Le Prince dont M. de Foncemagne dirigea l’éducation, n’a point cessé de lui prodiguer ses bontés & sa reconnoissance ; l’auguste Princesse son épouse lui amena quelquefois ses enfans : tableau touchant, digne des mœurs d’un autre âge ! Des Princes de Sang Royal que l’on conduit auprès d’un Vieillard respectable, comme pour leur enseigner que le rang le plus haut ne dispense pas de rendre hommage à la Vertu ! M. de Foncemagne méritoit qu’on lui présentât ainsi les jeunes Élèves de la Littérature, ou plutôt, qu’on le leur présentât comme un modèle. « L’Homme de Lettres accompli, auroit-on pu leur dire, le voici : en attachant sur lui nos regards, connoissez ce que la Science a d’utile ; & la Vertu d’aimable ; voyez combien en s’unissant elles s’embellissent ; jugez enfin à quel bonheur paisible, à quelle prospérité touchante a droit de parvenir, celui qui concilie ces avantages inestimables. »

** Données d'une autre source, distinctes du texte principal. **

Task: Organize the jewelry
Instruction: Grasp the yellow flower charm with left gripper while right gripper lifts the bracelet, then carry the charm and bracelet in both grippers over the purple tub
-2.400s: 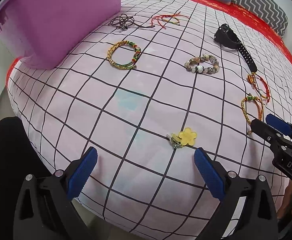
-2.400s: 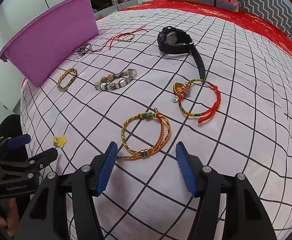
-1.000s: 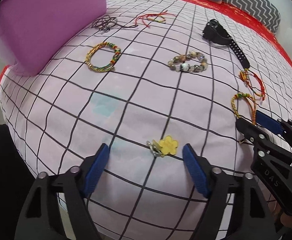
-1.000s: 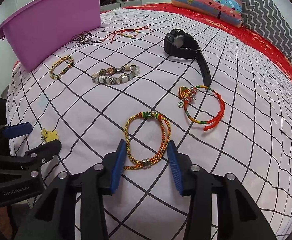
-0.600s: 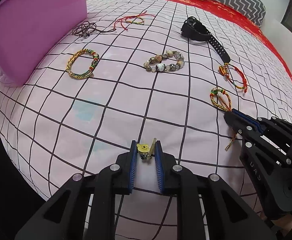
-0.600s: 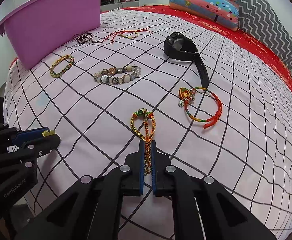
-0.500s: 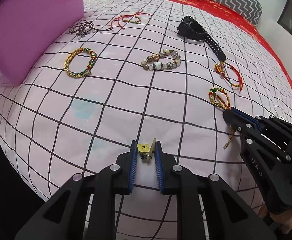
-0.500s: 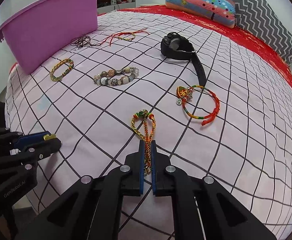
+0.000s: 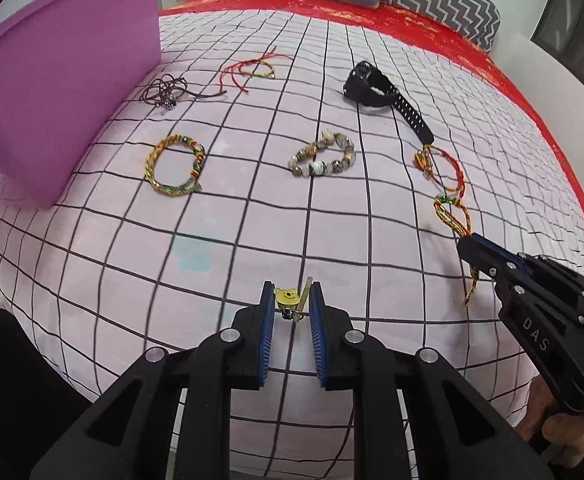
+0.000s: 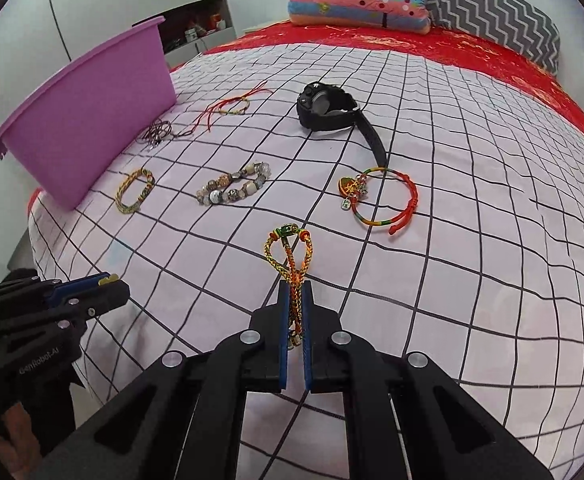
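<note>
My left gripper (image 9: 290, 295) is shut on a small yellow bear charm (image 9: 285, 296), which stands between the blue pads just above the checked bedspread (image 9: 232, 248). On the right, my right gripper (image 10: 295, 292) is shut on a yellow-orange braided bracelet (image 10: 288, 252); its loop sticks out ahead of the pads. The left wrist view shows the same bracelet (image 9: 451, 216) hanging from the right gripper (image 9: 467, 240). The purple tub (image 10: 88, 116) stands at the far left of the bed.
On the bedspread lie a second braided bracelet (image 9: 176, 164), a stone bead bracelet (image 9: 323, 156), a red-orange cord bracelet with charms (image 10: 379, 200), a black watch (image 10: 331, 112), a thin red cord bracelet (image 9: 252, 68) and a dark tangled cord (image 9: 166, 90). Pillows (image 10: 355, 0) are at the back.
Both grippers have shut, the left on the yellow charm and the right on the braided bracelet, squeezing its loop narrow. Both have since lifted a little off the bedspread with their items.
</note>
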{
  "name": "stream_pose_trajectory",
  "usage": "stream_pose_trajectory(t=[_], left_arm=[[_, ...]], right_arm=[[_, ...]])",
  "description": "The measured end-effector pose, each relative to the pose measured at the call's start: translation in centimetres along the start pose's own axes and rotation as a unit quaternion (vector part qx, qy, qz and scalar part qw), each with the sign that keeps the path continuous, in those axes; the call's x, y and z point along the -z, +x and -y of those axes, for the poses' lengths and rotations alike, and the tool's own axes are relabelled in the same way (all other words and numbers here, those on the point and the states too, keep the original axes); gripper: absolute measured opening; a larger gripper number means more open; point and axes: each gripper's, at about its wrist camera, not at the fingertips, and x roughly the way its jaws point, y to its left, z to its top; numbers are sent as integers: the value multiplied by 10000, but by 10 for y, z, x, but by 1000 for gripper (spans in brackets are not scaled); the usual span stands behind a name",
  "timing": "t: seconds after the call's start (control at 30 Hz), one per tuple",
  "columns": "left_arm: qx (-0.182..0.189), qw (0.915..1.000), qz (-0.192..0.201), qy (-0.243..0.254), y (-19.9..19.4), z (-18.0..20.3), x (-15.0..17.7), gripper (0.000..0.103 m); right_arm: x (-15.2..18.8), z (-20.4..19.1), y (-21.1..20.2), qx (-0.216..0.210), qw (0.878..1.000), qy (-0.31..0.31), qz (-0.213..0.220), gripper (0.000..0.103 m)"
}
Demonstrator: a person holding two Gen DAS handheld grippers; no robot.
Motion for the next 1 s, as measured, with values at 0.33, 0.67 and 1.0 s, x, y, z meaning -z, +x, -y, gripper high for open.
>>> stream_pose_trajectory(t=[0.33,0.67,1.0], left_arm=[[87,9987,419,264,-46,-33,-29,17],[97,9971,726,215,-91,-84,-70,17],[91,9937,1120,-1,-132,-148,-126,18]], right_arm=[[-20,-19,-32,29,9986,417,325,6],[-78,-80,-63,-248,9963,320,756,6],[-147,-166,-69,-734,9920,-263,993,6]])
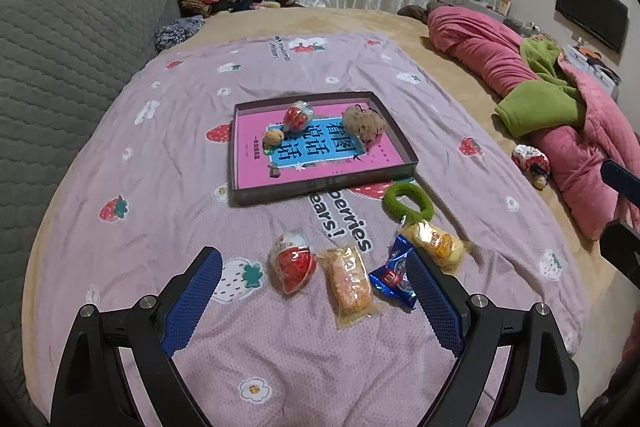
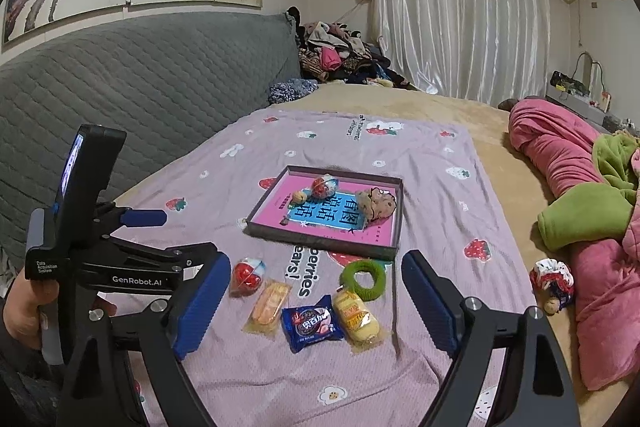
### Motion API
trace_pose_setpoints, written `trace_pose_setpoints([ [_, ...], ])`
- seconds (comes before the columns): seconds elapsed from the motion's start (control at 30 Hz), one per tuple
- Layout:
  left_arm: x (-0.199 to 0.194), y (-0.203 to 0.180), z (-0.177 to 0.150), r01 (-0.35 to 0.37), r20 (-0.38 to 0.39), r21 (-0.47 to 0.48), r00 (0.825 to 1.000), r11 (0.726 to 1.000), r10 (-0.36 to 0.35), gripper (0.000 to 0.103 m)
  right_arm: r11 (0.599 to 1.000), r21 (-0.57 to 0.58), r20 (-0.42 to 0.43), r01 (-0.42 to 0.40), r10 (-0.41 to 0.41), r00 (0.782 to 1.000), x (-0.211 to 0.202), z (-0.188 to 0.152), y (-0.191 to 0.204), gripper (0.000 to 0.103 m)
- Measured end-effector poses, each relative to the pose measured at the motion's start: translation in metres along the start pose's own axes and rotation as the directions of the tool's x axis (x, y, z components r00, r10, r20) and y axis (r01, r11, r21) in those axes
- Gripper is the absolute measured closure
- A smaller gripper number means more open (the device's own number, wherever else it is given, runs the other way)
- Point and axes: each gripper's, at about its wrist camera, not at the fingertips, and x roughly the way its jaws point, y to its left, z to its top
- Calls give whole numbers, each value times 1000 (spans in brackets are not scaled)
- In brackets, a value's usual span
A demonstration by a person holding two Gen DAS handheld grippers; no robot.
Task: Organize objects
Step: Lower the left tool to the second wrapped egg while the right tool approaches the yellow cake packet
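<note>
Shallow tray (image 1: 320, 187) lying on the lilac sheet (image 1: 160, 167), holding a red ball (image 1: 298, 117), a small nut (image 1: 274, 136) and a brown scrunchie (image 1: 365, 123); four snack packets and a green ring (image 1: 408, 205) lying just before it; left gripper (image 1: 316, 301) and right gripper (image 2: 316, 307) hovering released, gaping wide, grasping nothing

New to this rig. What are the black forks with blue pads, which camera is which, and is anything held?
No robot arm: a person carries two handheld grippers, each with a fisheye camera looking along its fingers. One picture is from the left gripper, the other from the right gripper, which also sees the left tool and the hand holding it. Both stand open, holding nothing. On the purple sheet lie a red ball, an orange snack, a blue biscuit packet, a yellow snack and a green ring. The shallow box already holds three small things.
</note>
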Motion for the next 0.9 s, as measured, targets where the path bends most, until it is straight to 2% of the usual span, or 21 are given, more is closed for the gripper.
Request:
trace_pose_setpoints([
  [0.63, 12, 4, -23, 18, -28, -24, 999, 1000, -19, 9, 999, -33, -52, 28, -30, 998, 11, -27, 8, 11],
  [0.9, 14, 9, -30, 29, -31, -42, 999, 999, -30, 9, 997, -59, -58, 47, -50, 997, 13, -38, 12, 4],
])
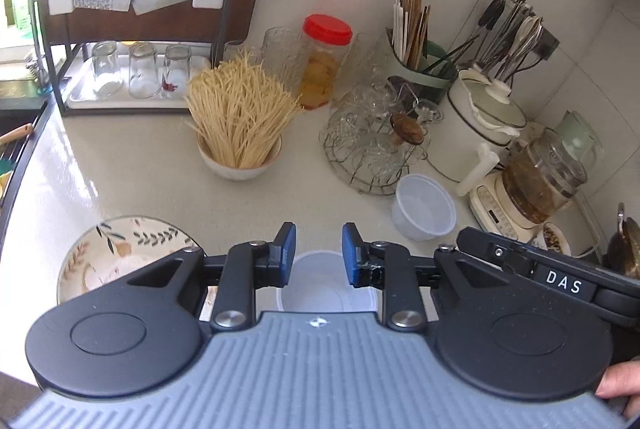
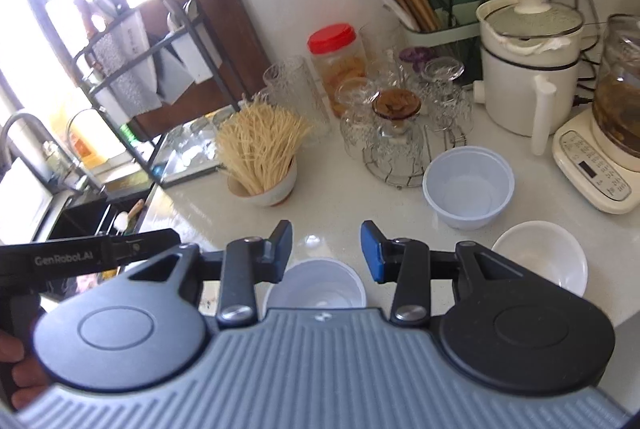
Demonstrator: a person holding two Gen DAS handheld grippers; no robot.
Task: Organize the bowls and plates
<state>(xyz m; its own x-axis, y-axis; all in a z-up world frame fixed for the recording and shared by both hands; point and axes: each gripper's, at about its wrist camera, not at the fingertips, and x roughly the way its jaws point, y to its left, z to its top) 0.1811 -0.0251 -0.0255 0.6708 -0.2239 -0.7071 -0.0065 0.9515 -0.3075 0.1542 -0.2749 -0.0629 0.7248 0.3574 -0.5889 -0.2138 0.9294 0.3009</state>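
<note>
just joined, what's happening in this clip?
A person holds a tool in each hand over a cluttered kitchen counter. Both the left tool and the right tool are open and empty, each hovering above a translucent plastic cup. A second plastic bowl, a white bowl and a floral plate sit unsorted nearby.

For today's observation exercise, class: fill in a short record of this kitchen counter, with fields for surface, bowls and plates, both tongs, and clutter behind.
surface: pale countertop
plastic bowls: one near the glasses, one below the right tongs
white bowl: right of them
floral plate: beside the left tongs
tongs: both open, empty
behind: noodle bowl, red-lidded jar
</note>
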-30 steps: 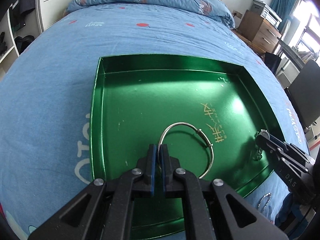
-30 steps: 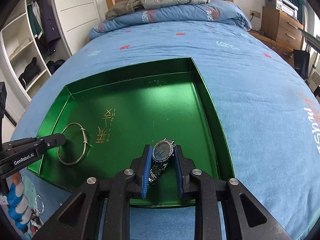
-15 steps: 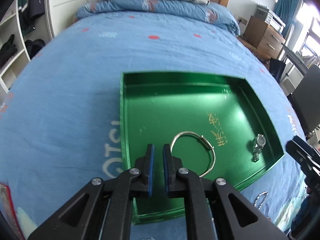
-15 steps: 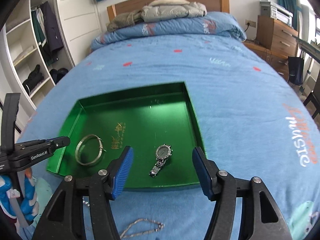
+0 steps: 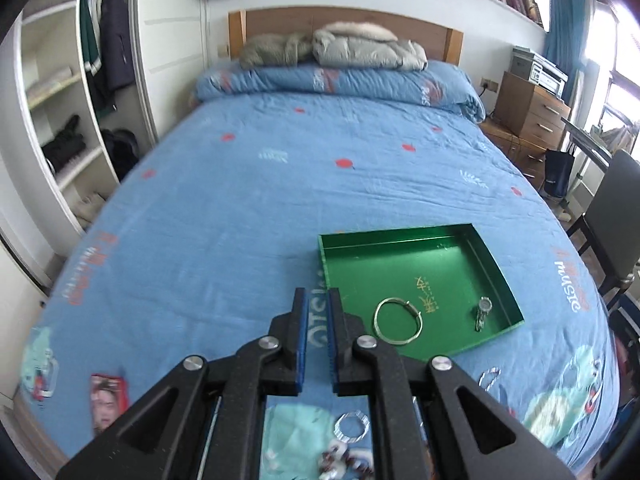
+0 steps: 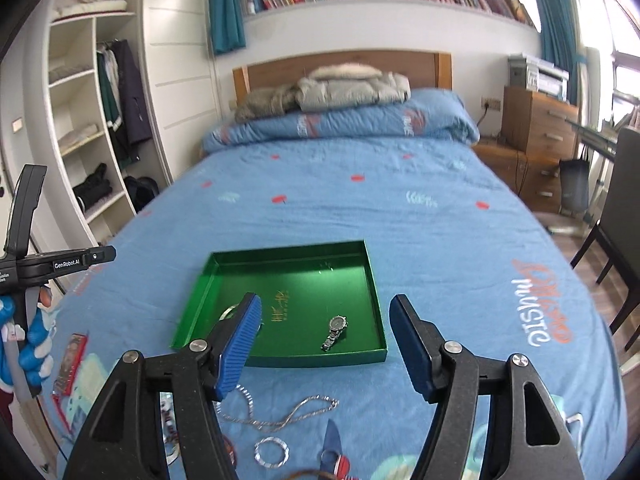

Permettez, Messieurs, que j’ajoute encore un mot. La perte que l’Académie & la Nation ont faite depuis vingt ans de plusieurs Hommes célèbres, la perte des Fontenelle, des Montesquieu, des Crébillon, des Voltaire, celle de quelques Écrivains moins distingués, mais connus dans les Lettres, & qui avoient conservé avec les Despréaux & les Racine ; toutes ces pertes multipliées effacent à nos yeux les derniers vestiges du Siècle de Louis XIV. Ce Siècle dont la mémoire ne s’éteindra jamais, n’a plus que quelques témoins vivants qui puissent nous entretenir de sa gloire ; toutes les fois que la mort frappe une de ces têtes, elle achève de séparer l’âge où nous vivons, du plus bel âge qui ait illustré notre Monarchie. Le Voyageur parcourt les ruines de la Grèce, & contemple avec respect les Monuments qui lui parlent des Vainqueurs de Marathon & de Salamine, s’il voyoit s’écrouler, s’anéantir & disparoître ces ruines augustes, saisi de douleur, s’écrieroit : « C’en est donc fait ! des merveilles que la Grèce a produites, il ne reste plus rien sur la terre ! elles ne vivent plus que dans le souvenir des Hommes ! » N’est-ce pas avec ce sentiment douloureux que nous devons voir périr ceux de qui la jeunesse ou l’enfance a vu le Siècle de Louis XIV, & s’est formée à cette brillante école ? Vous travaillez, Messieurs, à produire un nouveau Siècle Littéraire, digne de celui qui l’a précédé, & qui, marqué par un caractère différent, ne fixera pas moins les regards de la Postérité. Pour prévenir la corruption de la Langue, vous vous armez contre celle de l’esprit & du goût. Admis dans vos Séances, je m’instruirai par vos principes & vos exemples : j’apprendrai ce que peut l’association des talents, non seulement pour conduire à la perfection ceux qui sont dignes d’y atteindre, mais pour soutenir & encourager dans leur foiblesse les talents qui ambitionnent de moindres succès, & des destinées moins brillantes.

1 Aristote.

2 Platon retourna de vingt façons cette phrase simple, Je descendis hier au Pyrée, avant d’en avoir trouvé une qui pût le satisfaire.